■ **EXERCISE INSTRUCTIONS**: Your answer must be a word-for-word copy of the listing below, minus its pictures.

--- INPUT DATA ---

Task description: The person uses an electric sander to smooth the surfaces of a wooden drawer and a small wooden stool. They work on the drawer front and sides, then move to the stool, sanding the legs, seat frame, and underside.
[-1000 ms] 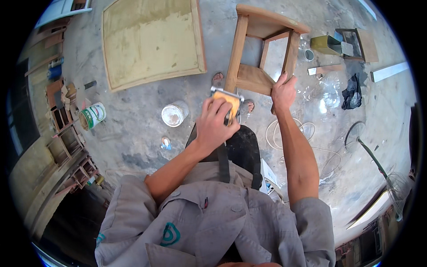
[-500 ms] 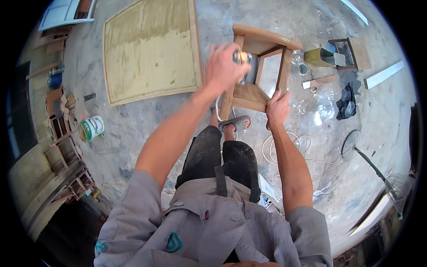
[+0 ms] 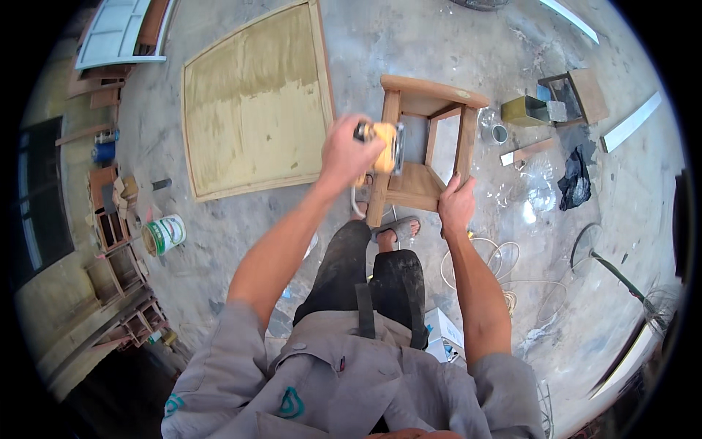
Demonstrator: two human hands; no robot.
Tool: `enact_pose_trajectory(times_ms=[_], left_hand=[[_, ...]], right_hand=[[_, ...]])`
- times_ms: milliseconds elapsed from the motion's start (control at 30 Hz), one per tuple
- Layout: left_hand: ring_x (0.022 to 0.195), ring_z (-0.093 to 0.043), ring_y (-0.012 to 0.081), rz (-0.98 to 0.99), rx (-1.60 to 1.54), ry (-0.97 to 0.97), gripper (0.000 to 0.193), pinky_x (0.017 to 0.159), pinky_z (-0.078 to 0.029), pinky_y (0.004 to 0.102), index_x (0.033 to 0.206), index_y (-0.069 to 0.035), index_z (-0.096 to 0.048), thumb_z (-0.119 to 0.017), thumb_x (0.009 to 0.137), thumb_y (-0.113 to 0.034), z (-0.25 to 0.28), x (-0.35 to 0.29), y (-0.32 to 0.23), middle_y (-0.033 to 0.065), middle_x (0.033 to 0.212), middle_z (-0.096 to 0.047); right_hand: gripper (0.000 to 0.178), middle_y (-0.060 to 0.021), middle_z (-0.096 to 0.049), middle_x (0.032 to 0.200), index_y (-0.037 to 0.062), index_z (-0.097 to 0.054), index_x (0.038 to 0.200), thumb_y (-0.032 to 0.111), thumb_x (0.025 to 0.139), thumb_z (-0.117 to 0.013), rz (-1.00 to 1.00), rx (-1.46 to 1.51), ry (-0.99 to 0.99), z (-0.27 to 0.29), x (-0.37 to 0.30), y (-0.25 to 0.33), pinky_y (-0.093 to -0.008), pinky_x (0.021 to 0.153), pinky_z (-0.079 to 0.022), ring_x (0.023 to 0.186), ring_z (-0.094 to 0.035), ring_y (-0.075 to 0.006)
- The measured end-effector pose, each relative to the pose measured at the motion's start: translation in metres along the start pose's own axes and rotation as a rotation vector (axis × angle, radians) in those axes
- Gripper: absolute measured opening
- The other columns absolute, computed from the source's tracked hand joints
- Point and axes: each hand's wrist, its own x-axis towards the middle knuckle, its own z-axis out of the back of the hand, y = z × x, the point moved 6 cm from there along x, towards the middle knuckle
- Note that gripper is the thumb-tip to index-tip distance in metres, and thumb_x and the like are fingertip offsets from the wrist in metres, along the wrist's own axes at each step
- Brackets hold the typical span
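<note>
A small brown wooden stool lies tilted in front of me, its frame open toward me. My left hand is wrapped round a yellow-and-black power sander. The sander's flat pad is against or just above the stool's left leg; the blur hides which. My right hand grips the stool's right leg near its lower end, fingers closed round it. A pale cord hangs below the sander.
A large framed panel lies on the floor at left, with a white-and-green bucket nearer. To the right are a metal tin, a cup, a black plastic bag, a coiled cord and a standing fan.
My left hand has brought the sander nearer to me along the stool's left leg, and its yellow body shows more. The right hand keeps its grip. The whole view has shifted slightly.
</note>
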Motion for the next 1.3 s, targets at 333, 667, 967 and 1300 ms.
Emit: enact_pose_trajectory(times_ms=[333,667,967,1300], left_hand=[[0.112,-0.057,0.0359,-0.177,0.195,0.147,0.039,0.095,-0.049,0.0448,0.105,-0.008,-0.067,-0.079,0.07,-0.021,-0.007,-0.032,-0.026,0.0115,0.11,-0.062],[0.123,-0.044,0.038,-0.058,0.121,0.365,0.035,0.099,-0.047,0.0481,0.12,-0.009,-0.064,-0.072,0.09,-0.025,-0.024,-0.033,-0.029,0.0144,0.128,-0.051],[0.117,-0.06,0.0365,0.016,-0.231,0.462,0.036,0.11,-0.038,0.0489,0.135,0.0,-0.055,-0.051,0.106,-0.02,-0.014,0.0,-0.01,0.0174,0.126,-0.064],[0.136,-0.047,0.042,0.185,-0.069,0.22,0.072,0.113,-0.041,0.0479,0.152,0.007,-0.029,-0.063,0.097,-0.025,-0.083,0.004,0.065,0.0266,0.142,-0.051]], right_hand=[[0.042,-0.0349,-0.067,0.109,-0.0002,-0.049,0.131,0.03,0.103,-0.055,-0.15,-0.003,0.178,0.013,0.001,0.01,-0.0593,0.087,-0.05,0.101,-0.064,-0.0536],[0.107,-0.037,-0.026,0.158,-0.0096,-0.01,0.159,0.009,0.081,-0.081,0.353,0.407,0.362,0.058,-0.112,0.193,-0.0537,0.122,-0.03,0.15,-0.024,-0.0536],[0.086,-0.0243,-0.048,0.131,0.007,-0.033,0.149,0.016,0.077,-0.082,0.027,0.129,0.217,0.027,-0.045,0.193,-0.0571,0.081,-0.057,0.106,-0.063,-0.0501],[0.076,-0.0241,-0.058,0.118,-0.0057,-0.046,0.133,0.017,0.071,-0.084,-0.048,0.197,0.087,0.131,0.009,0.186,-0.0442,0.1,-0.048,0.112,-0.059,-0.0371]])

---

■ **THE COMPLETED TASK**:
Task description: The person uses an electric sander to smooth the surfaces of a wooden drawer and a small wooden stool. They work on the drawer front and sides, then move to the stool, sanding the legs, seat frame, and underside.
[-1000 ms] 
[-500 ms] 
[+0 ms] 
Demonstrator: two human hands; no robot.
Tool: `enact_pose_trajectory(times_ms=[_], left_hand=[[_, ...]], right_hand=[[_, ...]])`
- times_ms: milliseconds elapsed from the motion's start (control at 30 Hz), one per tuple
- Layout: left_hand: ring_x (0.022 to 0.195), ring_z (-0.093 to 0.043), ring_y (-0.012 to 0.081), rz (-0.98 to 0.99), rx (-1.60 to 1.54), ry (-0.97 to 0.97), gripper (0.000 to 0.193), pinky_x (0.017 to 0.159), pinky_z (-0.078 to 0.029), pinky_y (0.004 to 0.102), index_x (0.033 to 0.206), index_y (-0.069 to 0.035), index_z (-0.096 to 0.048), thumb_z (-0.119 to 0.017), thumb_x (0.009 to 0.137), thumb_y (-0.113 to 0.034), z (-0.25 to 0.28), x (-0.35 to 0.29), y (-0.32 to 0.23), middle_y (-0.033 to 0.065), middle_x (0.033 to 0.212), middle_z (-0.096 to 0.047); right_hand: gripper (0.000 to 0.178), middle_y (-0.060 to 0.021), middle_z (-0.096 to 0.049), middle_x (0.032 to 0.200), index_y (-0.037 to 0.062), index_z (-0.097 to 0.054), index_x (0.038 to 0.200), thumb_y (-0.032 to 0.111), thumb_x (0.025 to 0.139), thumb_z (-0.117 to 0.013), rz (-1.00 to 1.00), rx (-1.46 to 1.51), ry (-0.99 to 0.99), z (-0.27 to 0.29), x (-0.37 to 0.30), y (-0.25 to 0.33), pinky_y (-0.093 to -0.008), pinky_x (0.021 to 0.153), pinky_z (-0.079 to 0.022), ring_x (0.023 to 0.186), ring_z (-0.094 to 0.035), ring_y (-0.075 to 0.006)
- The measured end-effector pose, each relative to the pose measured at the motion's start: translation in metres along the start pose's own axes and rotation as a rotation vector (axis × angle, radians) in those axes
- Gripper: absolute measured opening
- The other columns absolute, computed from the source's tracked hand joints
- Point and axes: each hand's wrist, its own x-axis towards the middle knuckle, its own z-axis out of the back of the hand, y = z × x, the point moved 6 cm from there along x, towards the middle knuckle
- Note that gripper is the thumb-tip to index-tip distance in metres, and thumb_x and the like are fingertip offsets from the wrist in metres, along the wrist's own axes at each step
- Brackets hold the typical span
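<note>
A small brown wooden stool lies tilted in front of me, its frame open toward me. My left hand is wrapped round a yellow-and-black power sander. The sander's flat pad is against or just above the stool's left leg; the blur hides which. My right hand grips the stool's right leg near its lower end, fingers closed round it. A pale cord hangs below the sander.
A large framed panel lies on the floor at left, with a white-and-green bucket nearer. To the right are a metal tin, a cup, a black plastic bag, a coiled cord and a standing fan.
My left hand has brought the sander nearer to me along the stool's left leg, and its yellow body shows more. The right hand keeps its grip. The whole view has shifted slightly.
</note>
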Motion for the next 1.3 s, targets at 333, 667, 967 and 1300 ms.
Emit: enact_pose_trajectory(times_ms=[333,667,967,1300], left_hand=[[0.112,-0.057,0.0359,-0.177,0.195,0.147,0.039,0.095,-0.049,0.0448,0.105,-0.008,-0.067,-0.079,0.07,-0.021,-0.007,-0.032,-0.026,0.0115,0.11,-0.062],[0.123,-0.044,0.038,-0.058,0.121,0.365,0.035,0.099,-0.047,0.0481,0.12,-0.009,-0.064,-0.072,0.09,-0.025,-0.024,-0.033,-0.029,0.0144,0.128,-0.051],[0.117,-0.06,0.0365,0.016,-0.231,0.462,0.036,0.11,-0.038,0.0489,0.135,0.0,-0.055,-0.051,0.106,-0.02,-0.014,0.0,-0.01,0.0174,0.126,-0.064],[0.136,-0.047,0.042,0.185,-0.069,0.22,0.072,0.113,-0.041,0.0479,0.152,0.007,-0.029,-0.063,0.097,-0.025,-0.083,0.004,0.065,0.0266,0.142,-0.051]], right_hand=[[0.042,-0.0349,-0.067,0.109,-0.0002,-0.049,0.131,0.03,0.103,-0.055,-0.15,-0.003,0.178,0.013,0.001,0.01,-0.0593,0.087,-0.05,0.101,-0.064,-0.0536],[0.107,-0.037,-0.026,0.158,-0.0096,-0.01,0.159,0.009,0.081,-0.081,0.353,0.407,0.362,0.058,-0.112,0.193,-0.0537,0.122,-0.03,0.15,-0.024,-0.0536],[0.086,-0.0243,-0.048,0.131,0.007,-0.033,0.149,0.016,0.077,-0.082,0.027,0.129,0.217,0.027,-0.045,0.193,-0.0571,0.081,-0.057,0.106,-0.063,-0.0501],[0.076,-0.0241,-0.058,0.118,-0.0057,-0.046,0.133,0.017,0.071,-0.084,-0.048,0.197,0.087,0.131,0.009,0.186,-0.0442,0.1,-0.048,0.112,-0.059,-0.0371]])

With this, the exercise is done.